WHAT IS NEEDED
Print the listing below from its opening line through the line holding "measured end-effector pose", both ends included.
(DATA BLOCK)
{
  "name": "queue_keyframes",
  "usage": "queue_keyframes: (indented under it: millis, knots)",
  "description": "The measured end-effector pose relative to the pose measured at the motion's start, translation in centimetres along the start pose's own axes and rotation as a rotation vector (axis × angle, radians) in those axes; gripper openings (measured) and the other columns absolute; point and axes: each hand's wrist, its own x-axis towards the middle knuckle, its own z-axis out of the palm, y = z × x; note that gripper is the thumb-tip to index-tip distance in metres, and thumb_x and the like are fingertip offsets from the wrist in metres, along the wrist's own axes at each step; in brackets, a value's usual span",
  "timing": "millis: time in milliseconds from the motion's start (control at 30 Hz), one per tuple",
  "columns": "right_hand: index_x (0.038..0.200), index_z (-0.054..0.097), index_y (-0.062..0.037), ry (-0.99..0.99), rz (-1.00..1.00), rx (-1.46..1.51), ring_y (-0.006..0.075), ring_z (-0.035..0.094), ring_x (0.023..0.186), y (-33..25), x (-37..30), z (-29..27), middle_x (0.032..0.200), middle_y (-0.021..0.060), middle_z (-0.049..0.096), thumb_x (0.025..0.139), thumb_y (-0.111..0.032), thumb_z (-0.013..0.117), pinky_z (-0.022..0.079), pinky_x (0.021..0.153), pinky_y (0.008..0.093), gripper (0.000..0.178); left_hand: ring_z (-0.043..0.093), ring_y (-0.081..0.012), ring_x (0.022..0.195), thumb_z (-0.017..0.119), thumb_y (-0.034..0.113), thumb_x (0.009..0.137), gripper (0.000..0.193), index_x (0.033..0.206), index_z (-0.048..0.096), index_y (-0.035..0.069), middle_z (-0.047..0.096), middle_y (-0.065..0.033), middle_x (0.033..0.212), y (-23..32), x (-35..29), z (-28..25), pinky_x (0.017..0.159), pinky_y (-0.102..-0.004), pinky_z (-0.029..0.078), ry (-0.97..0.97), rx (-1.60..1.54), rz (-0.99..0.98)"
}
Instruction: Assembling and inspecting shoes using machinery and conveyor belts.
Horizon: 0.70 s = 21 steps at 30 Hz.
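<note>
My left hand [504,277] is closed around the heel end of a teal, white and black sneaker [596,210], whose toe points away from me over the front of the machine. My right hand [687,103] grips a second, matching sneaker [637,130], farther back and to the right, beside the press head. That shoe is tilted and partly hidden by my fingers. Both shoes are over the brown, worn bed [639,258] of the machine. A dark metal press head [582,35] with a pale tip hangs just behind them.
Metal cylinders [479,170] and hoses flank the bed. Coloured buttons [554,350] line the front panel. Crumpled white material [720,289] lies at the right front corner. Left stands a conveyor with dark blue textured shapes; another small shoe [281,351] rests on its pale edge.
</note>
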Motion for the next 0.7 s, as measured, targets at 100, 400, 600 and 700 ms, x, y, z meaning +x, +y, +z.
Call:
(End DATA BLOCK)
PROBLEM SOLUTION
{
  "name": "queue_keyframes",
  "usage": "queue_keyframes: (indented under it: millis, knots)",
  "description": "The measured end-effector pose relative to the pose measured at the motion's start, translation in centimetres along the start pose's own axes and rotation as a rotation vector (axis × angle, radians) in those axes; gripper openings (measured) and the other columns absolute; point and axes: each hand's wrist, its own x-axis towards the middle knuckle, its own z-axis out of the palm, y = z × x; note that gripper is the thumb-tip to index-tip distance in metres, and thumb_x and the like are fingertip offsets from the wrist in metres, along the wrist's own axes at each step; in brackets, a value's usual span",

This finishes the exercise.